INFORMATION SHOWN>
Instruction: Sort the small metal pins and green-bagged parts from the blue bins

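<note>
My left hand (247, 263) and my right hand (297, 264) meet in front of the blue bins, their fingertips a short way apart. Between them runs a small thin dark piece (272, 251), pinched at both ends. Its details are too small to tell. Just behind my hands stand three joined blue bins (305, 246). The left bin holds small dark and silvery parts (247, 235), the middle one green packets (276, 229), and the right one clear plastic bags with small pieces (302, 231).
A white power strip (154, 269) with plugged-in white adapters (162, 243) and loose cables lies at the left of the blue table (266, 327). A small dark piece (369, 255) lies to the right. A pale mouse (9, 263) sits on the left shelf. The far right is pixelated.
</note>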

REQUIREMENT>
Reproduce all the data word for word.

RESULT OF THE TASK>
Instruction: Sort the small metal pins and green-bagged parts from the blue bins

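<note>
My left hand (247, 263) and my right hand (297, 264) meet in front of the blue bins, their fingertips a short way apart. Between them runs a small thin dark piece (272, 251), pinched at both ends. Its details are too small to tell. Just behind my hands stand three joined blue bins (305, 246). The left bin holds small dark and silvery parts (247, 235), the middle one green packets (276, 229), and the right one clear plastic bags with small pieces (302, 231).
A white power strip (154, 269) with plugged-in white adapters (162, 243) and loose cables lies at the left of the blue table (266, 327). A small dark piece (369, 255) lies to the right. A pale mouse (9, 263) sits on the left shelf. The far right is pixelated.
</note>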

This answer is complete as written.